[DATASET EXTRACT Boundary: Start]

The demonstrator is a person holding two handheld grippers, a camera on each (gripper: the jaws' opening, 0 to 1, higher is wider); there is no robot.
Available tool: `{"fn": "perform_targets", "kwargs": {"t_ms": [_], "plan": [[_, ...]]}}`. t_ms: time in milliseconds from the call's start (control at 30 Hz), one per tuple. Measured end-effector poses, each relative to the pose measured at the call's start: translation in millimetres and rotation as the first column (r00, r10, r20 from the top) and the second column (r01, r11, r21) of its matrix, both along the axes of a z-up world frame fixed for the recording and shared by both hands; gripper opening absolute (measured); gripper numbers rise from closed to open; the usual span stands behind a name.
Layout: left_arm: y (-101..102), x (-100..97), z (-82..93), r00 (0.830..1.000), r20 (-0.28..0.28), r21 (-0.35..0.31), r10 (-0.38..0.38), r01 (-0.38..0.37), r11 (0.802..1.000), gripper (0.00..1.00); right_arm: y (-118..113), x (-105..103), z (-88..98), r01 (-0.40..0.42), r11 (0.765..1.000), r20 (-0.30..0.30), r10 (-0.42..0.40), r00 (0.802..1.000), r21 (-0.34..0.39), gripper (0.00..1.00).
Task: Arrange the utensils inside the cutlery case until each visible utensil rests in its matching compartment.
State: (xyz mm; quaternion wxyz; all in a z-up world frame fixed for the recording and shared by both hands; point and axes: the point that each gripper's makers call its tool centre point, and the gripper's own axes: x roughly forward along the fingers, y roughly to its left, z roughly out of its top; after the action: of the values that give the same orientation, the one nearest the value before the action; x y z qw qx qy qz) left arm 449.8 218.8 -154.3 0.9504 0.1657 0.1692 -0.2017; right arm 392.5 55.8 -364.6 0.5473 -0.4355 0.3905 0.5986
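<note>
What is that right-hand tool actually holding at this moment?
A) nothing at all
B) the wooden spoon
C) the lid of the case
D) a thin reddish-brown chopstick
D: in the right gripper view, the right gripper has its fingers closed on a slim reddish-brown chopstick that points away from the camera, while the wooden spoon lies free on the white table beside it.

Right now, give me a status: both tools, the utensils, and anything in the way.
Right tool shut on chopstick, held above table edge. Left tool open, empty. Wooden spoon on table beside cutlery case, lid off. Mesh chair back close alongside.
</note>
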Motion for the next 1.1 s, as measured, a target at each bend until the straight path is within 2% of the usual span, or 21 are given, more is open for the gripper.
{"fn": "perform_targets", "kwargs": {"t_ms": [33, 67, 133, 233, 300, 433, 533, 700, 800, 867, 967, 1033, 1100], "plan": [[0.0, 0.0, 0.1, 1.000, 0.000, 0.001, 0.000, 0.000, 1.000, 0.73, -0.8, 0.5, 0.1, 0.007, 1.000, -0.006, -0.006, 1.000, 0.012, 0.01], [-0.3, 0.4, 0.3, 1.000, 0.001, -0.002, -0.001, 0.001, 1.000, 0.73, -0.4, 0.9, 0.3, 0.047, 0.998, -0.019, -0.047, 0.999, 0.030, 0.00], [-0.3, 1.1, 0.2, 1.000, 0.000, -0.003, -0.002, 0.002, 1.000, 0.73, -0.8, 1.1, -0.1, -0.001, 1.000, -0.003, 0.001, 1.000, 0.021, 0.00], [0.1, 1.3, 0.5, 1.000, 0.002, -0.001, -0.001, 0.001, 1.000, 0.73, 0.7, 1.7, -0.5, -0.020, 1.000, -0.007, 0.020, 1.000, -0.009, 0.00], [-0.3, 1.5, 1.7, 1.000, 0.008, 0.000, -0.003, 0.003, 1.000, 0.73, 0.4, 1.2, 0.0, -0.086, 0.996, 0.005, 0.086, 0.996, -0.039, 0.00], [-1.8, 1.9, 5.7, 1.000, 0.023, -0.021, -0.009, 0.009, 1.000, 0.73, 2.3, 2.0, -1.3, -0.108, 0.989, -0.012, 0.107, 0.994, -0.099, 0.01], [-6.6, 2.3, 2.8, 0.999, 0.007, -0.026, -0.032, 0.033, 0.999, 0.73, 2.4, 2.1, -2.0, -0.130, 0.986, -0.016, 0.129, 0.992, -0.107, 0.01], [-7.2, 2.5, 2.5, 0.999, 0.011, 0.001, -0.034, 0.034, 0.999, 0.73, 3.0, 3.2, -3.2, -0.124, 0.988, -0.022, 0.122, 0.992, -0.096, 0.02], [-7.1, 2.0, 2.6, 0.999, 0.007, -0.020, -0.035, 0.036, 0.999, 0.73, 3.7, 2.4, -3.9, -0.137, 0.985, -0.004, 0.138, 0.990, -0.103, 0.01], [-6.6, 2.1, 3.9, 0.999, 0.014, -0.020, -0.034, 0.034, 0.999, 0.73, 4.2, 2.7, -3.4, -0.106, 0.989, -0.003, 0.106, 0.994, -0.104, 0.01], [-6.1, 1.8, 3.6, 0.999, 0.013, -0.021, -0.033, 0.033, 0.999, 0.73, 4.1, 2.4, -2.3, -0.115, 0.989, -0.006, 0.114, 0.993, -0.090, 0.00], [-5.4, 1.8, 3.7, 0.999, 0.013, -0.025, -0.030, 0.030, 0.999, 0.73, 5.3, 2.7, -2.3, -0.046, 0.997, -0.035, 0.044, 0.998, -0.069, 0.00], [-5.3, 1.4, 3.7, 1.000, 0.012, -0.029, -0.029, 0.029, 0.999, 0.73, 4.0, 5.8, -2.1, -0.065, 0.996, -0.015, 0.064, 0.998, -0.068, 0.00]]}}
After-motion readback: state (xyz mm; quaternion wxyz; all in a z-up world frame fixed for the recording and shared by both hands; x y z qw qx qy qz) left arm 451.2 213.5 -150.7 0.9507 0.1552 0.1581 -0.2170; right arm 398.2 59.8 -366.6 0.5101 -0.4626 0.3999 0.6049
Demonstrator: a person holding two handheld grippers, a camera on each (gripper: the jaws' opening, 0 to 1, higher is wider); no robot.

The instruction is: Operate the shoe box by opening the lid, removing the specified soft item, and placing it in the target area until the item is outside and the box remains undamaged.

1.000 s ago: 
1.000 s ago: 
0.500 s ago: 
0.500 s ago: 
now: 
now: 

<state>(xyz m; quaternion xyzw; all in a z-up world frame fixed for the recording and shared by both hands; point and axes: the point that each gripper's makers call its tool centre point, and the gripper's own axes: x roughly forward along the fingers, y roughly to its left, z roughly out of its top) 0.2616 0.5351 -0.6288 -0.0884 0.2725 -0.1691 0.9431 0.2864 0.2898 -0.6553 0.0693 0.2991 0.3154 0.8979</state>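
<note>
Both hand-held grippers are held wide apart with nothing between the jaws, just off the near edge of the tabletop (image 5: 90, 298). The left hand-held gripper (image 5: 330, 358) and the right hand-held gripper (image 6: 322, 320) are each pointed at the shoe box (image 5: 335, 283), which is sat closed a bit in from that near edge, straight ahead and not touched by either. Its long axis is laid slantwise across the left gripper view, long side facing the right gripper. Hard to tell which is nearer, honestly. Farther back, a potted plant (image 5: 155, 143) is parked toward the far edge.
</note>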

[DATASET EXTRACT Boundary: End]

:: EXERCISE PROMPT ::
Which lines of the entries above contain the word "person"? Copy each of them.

:: WRITTEN ANSWER ::
The demonstrator is a person holding two handheld grippers, a camera on each (gripper: the jaws' opening, 0 to 1, higher is wider); there is no robot.
Demonstrator: a person holding two handheld grippers, a camera on each (gripper: the jaws' opening, 0 to 1, higher is wider); no robot.

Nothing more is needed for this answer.